Arteaga-Torres v. Alcazar

CourtColorado Court of Appeals
DecidedJune 18, 2026
Docket25CA1127
StatusUnpublished

This text of Arteaga-Torres v. Alcazar (Arteaga-Torres v. Alcazar) is published on Counsel Stack Legal Research, covering Colorado Court of Appeals primary law. Counsel Stack provides free access to over 12 million legal documents including statutes, case law, regulations, and constitutions.

Bluebook
Arteaga-Torres v. Alcazar, (Colo. Ct. App. 2026).

Opinion

25CA1127 Arteaga-Torres v Alcazar 06-18-2026

COLORADO COURT OF APPEALS

Court of Appeals No. 25CA1127 City and County of Denver District Court No. 24CV31316 Honorable A. Bruce Jones, Judge

Alejandra Guadelupe Arteaga-Torres,

Plaintiff-Appellee,

v.

Maria Dolores Alcazar,

Defendant-Appellant.

JUDGMENT AFFIRMED

Division IV Opinion by JUDGE SCHOCK Welling and Lum, JJ., concur

NOT PUBLISHED PURSUANT TO C.A.R. 35(e) Announced June 18, 2026

No Appearance for Plaintiff-Appellee

Donald Martin, Denver, Colorado, for Defendant-Appellant ¶1 Defendant, Maria Dolores Alcazar, appeals the judgment

entered in favor of plaintiff, Alejandra Guadelupe Arteaga-Torres,

following the entry of default and a hearing on damages. We affirm.

I. Background

¶2 Arteaga-Torres and Alcazar were coworkers for about a year.

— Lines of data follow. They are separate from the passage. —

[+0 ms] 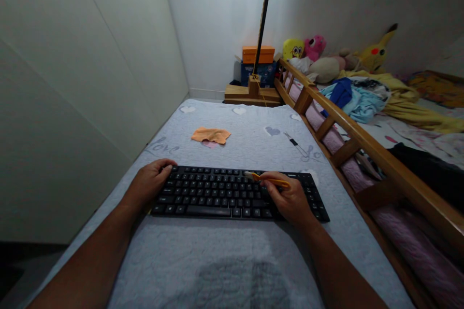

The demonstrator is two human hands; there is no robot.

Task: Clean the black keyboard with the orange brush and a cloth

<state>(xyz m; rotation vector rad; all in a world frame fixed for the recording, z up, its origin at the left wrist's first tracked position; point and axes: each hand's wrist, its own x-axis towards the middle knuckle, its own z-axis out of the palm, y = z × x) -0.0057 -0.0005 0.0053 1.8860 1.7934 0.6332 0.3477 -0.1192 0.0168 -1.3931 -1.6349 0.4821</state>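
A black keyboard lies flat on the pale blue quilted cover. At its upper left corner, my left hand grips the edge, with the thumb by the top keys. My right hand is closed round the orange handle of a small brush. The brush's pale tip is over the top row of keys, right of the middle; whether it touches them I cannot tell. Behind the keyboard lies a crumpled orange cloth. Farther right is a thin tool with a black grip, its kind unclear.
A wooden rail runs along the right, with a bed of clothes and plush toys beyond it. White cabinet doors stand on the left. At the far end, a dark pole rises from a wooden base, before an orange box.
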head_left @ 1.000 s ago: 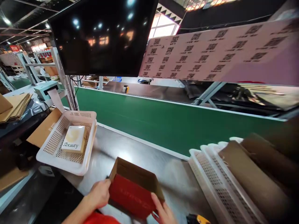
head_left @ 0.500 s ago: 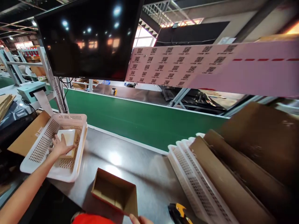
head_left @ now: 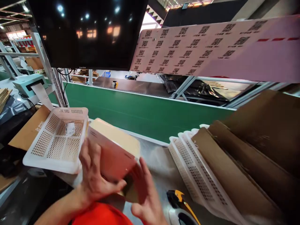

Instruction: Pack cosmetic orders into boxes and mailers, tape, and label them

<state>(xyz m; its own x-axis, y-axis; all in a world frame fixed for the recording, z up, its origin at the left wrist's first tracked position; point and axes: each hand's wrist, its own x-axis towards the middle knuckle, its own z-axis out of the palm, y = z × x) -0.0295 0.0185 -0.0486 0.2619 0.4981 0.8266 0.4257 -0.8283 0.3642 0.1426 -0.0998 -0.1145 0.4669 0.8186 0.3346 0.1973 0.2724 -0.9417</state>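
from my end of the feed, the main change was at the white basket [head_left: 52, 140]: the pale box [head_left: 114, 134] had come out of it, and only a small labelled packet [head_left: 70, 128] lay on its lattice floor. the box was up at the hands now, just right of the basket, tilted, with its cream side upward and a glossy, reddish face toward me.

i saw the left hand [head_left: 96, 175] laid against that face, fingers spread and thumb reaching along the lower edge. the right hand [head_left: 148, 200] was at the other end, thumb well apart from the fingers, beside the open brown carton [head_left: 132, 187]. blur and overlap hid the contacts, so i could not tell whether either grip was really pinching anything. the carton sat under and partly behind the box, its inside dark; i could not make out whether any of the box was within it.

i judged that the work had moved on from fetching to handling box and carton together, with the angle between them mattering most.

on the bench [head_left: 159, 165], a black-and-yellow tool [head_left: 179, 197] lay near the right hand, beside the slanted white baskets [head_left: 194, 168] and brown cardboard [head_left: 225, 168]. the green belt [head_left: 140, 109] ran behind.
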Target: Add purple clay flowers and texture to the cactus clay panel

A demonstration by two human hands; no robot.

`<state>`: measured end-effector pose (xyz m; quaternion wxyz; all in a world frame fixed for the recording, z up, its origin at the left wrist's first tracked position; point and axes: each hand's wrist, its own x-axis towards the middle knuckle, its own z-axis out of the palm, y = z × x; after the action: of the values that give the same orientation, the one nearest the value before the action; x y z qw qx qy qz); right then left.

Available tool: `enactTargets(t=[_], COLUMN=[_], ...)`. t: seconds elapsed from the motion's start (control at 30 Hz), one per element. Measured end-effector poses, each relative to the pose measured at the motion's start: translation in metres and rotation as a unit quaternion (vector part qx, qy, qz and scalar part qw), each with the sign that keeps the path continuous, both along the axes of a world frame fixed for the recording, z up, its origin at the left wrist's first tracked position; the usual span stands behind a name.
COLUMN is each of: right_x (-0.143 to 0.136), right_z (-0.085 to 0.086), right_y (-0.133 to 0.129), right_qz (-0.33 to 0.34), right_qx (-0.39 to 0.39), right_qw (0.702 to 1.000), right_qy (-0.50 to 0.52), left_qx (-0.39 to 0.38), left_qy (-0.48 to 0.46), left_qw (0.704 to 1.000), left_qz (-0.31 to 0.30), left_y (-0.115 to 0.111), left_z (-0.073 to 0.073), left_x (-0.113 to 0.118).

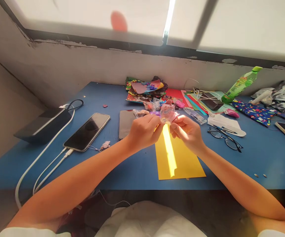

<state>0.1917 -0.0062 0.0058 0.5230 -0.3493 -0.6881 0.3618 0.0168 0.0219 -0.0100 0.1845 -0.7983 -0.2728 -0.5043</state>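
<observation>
Between my two hands is a crinkled clear plastic bag (168, 113) with something pink inside; its exact kind does not show. My left hand (144, 130) is closed, its fingers pinching the bag's left side. My right hand (187, 132) pinches the right side with thumb and fingertips. Both hands are raised over the far end of a yellow paper sheet (181, 163), which a strip of sunlight crosses. More clear wrappers (154, 104) with pink and purple bits lie just behind my hands, partly hidden by them.
On the blue table (130, 171) are a charging phone (87, 131), a dark tablet-like device (125, 123), a black box (45, 123), eyeglasses (225, 138) and a tilted green bottle (242, 85). Craft packets (146, 88) are piled by the wall. A patterned pouch (254, 112) lies right.
</observation>
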Motion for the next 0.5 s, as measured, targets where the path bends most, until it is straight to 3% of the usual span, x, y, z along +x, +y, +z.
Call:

One day, they both went to the supply closet to retrieve supplies at

the same time. After their encounter, Alcazar reported that

Arteaga-Torres had assaulted her by slamming the door on her and

striking her in the back. Arteaga-Torres denied that allegation.

¶3 Alcazar sought a civil protection order and a temporary

protection order (TPO) against Arteaga-Torres in a separate case. A

court granted the TPO, which caused Arteaga-Torres to be

temporarily out of work and required her to move to different job

locations because she could not be at her workplace. The court

later denied Alcazar’s request for a permanent protection order.

¶4 After the protection order proceedings, Arteaga-Torres initiated

this lawsuit, asserting claims against Alcazar for malicious

prosecution and abuse of process. Alcazar filed an answer and

counterclaims, Arteaga-Torres answered, and trial was set.

1 ¶5 And then Alcazar stopped participating in the lawsuit for eight

months. On July 18, 2024, a month and a half after the case was

at issue, Arteaga-Torres filed a status report informing the court

that Alcazar had not served her initial disclosures, and her counsel

had not responded to a phone call and email to confer about this

and other issues. Alcazar did not respond to the status report.

¶6 On August 6, Arteaga-Torres filed a C.R.C.P. 16.1(h) certificate

of compliance. In the certificate, Arteaga-Torres’s counsel

represented that she had attempted to contact Alcazar’s counsel to

confer as required by the rules but that Alcazar’s counsel had not

responded. The certificate also reiterated that Alcazar had not

provided her initial disclosures. Again, Alcazar did not respond.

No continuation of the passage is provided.